Task requirements:
Your answer should be the lines below from the one with "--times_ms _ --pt" to the one with "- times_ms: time", both included, given again exactly and with nothing added.
Segment Start: Source material
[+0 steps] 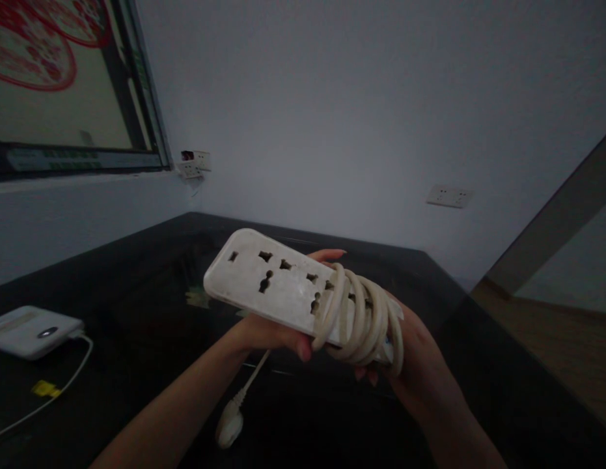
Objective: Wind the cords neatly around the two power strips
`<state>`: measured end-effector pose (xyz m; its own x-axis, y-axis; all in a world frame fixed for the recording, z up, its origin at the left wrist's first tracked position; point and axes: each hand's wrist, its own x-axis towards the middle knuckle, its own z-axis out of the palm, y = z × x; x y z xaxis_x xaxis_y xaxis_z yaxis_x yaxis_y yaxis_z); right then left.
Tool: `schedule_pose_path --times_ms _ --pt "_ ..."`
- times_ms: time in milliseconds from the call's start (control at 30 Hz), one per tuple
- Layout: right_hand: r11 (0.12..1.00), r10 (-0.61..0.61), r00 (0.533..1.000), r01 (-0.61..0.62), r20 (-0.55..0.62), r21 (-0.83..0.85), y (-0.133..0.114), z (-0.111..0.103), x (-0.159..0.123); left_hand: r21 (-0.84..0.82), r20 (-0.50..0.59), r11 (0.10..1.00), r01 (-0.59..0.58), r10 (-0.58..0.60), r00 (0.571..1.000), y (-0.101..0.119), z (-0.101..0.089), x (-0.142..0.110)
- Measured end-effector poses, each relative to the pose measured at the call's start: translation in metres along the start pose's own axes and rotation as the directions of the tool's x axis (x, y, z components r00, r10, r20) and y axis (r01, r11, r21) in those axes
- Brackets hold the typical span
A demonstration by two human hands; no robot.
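Note:
A white power strip (pixel 263 277) is held up in front of me, tilted, with its socket face toward me. Its cable (pixel 364 319) is wound in several loops around the right end. My left hand (pixel 278 332) grips the strip near its middle from beneath, thumb on the near edge and fingers behind. At the wound end, my right hand (pixel 407 329) holds the strip from behind and below; most of its fingers are hidden. The plug (pixel 230 423) dangles on a short length of cable below my left hand.
On the dark glossy tabletop (pixel 151 312) at left lies a white device (pixel 34 331) with a white cord (pixel 82 358) bearing a yellow tag (pixel 46 389). Wall sockets (pixel 449 196) are at right, with more outlets (pixel 192 164) beside the window (pixel 63 98).

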<state>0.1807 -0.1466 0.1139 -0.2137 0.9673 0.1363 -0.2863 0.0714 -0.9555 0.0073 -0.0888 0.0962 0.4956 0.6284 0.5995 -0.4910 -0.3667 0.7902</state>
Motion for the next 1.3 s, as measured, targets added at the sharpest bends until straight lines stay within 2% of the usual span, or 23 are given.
schedule_pose_path --times_ms 133,267,367,433,567,633,800,967,1100,1300 --pt "1.000 -0.013 1.000 0.013 -0.008 0.013 0.003 -0.002 0.002 0.059 -0.008 0.997 -0.045 0.045 0.999 0.002 0.005 0.002" --pt "0.999 -0.050 0.997 0.049 -0.060 -0.011 0.005 -0.002 0.007 0.162 -0.104 0.985 -0.065 0.083 0.991 -0.006 0.008 0.004" --pt "0.997 -0.073 0.992 0.070 -0.099 -0.028 0.005 -0.001 0.010 0.176 -0.160 0.983 -0.052 0.081 0.984 -0.012 0.009 0.005" --pt "0.997 -0.074 0.991 0.071 -0.108 -0.032 0.005 -0.001 0.010 0.132 -0.142 0.991 -0.028 0.047 0.989 -0.014 0.008 0.004" --pt "0.998 -0.059 0.994 0.057 -0.091 -0.026 0.005 -0.003 0.009 -0.028 -0.013 0.999 0.044 -0.044 0.999 -0.013 0.006 0.002" --pt "0.999 -0.052 0.996 0.050 -0.076 -0.021 0.004 -0.003 0.008 -0.050 0.037 0.997 0.061 -0.059 0.998 -0.013 0.006 0.001" --pt "0.998 -0.062 0.994 0.059 -0.087 -0.036 0.001 -0.001 0.007 -0.067 -0.018 0.996 0.050 -0.051 0.999 -0.014 0.008 0.000" --pt "0.990 -0.100 0.992 0.091 -0.080 -0.112 0.003 -0.005 0.006 -0.083 0.018 0.988 0.129 -0.128 0.992 -0.009 0.008 0.002" --pt "0.981 -0.113 0.990 0.097 -0.088 -0.170 0.004 -0.010 0.005 -0.062 0.022 0.988 0.143 -0.142 0.990 -0.007 0.005 0.003" --pt "0.959 -0.095 0.995 0.092 0.002 -0.268 0.002 -0.016 0.004 -0.010 0.067 0.983 0.182 -0.181 0.981 -0.008 0.002 0.003"
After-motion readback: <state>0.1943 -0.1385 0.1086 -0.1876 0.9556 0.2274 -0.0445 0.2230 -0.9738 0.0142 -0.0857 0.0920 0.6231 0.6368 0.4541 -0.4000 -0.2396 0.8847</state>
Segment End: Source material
Output of the exercise:
Tool: `schedule_pose_path --times_ms _ --pt "_ ..."`
- times_ms: time in milliseconds from the call's start (control at 30 Hz), one per tuple

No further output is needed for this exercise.